From the Lesson Workbook
Part 6 - Create Your Binding
Quilting is the process of stitching those three layers together. The stitching can be plain and utilitarian, a straight line, or you can use curves or stitch in shapes.
In this lesson, you will need:
- Batting
- Quilt top
- Masking tape
- Quilter's pins
- Thread
- No 8 cotton pearl thread
- Sewing machine
- Iron
- Pressing mat
- Scrap fabric for your binding
- Rotary cutter
- Scissors
Create your binding
You want to join your strips together to create a long, continuous strip of binding. You will join diagonally to hide the join better and reduce the bulk.

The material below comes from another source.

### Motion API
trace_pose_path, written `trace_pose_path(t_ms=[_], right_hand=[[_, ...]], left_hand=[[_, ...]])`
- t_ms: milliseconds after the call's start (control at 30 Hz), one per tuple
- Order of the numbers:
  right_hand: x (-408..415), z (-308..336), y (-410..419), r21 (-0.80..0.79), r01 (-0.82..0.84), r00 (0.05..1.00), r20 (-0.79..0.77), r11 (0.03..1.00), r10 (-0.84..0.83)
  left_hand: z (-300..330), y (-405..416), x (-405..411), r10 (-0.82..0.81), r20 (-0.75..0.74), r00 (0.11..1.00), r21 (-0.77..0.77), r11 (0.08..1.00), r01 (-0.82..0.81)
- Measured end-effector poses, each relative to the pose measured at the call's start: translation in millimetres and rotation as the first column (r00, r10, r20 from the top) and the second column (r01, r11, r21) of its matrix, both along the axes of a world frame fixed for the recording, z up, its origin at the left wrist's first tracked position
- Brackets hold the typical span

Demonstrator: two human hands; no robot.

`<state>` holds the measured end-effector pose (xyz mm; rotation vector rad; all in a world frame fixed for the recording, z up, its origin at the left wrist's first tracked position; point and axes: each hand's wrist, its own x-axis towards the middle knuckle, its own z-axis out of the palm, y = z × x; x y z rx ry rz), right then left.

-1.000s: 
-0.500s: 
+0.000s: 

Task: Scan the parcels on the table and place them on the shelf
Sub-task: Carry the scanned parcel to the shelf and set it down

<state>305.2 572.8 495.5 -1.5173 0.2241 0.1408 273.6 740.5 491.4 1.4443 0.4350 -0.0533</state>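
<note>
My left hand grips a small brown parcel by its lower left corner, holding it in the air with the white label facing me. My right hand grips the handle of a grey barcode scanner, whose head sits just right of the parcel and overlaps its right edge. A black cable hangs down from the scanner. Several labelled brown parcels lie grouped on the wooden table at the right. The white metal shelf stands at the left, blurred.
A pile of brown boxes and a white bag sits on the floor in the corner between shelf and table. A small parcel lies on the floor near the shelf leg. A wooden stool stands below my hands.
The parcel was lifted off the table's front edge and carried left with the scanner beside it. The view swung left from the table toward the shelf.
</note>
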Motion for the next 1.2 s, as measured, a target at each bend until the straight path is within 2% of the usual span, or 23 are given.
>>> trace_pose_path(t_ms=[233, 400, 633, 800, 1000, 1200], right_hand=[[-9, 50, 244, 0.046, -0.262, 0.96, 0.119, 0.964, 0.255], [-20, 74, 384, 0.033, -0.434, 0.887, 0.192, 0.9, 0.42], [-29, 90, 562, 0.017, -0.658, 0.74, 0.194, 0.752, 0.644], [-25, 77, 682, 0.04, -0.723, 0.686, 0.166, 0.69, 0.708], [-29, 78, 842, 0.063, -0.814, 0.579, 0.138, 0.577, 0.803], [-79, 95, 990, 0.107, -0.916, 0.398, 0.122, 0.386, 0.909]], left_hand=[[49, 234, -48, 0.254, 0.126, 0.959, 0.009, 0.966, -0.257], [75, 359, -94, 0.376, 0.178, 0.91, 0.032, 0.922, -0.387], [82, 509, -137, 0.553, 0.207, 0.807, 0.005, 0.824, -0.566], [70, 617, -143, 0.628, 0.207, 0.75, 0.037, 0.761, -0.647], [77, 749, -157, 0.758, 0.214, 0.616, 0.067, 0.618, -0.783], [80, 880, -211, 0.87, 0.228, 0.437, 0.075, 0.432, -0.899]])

Align your binding strips right sides facing
- Align your binding strips right sides facing, perpendicular to each other.
Tip: when using a patterned fabric, check which is the right side.
- Pin the two pieces in place, making sure to overlap them by about 1 cm (⅜ in) on each side.
- Line up the two binding strips.
- Line up the needle of your machine with the point of the top binding strip. Lower the foot of your machine.
- Do a small backstitch to secure your stitches.
- Take your stitches across the diagonal binding strip.
Tip: once you've sewn two strips together, you can keep going. You don't need to remove it from the machine.
- Take the tail of your next binding strip, making sure the right sides are facing.
- Take your next strip and layer it to the right side facing the right side of your previous strip. You are just going to repeat.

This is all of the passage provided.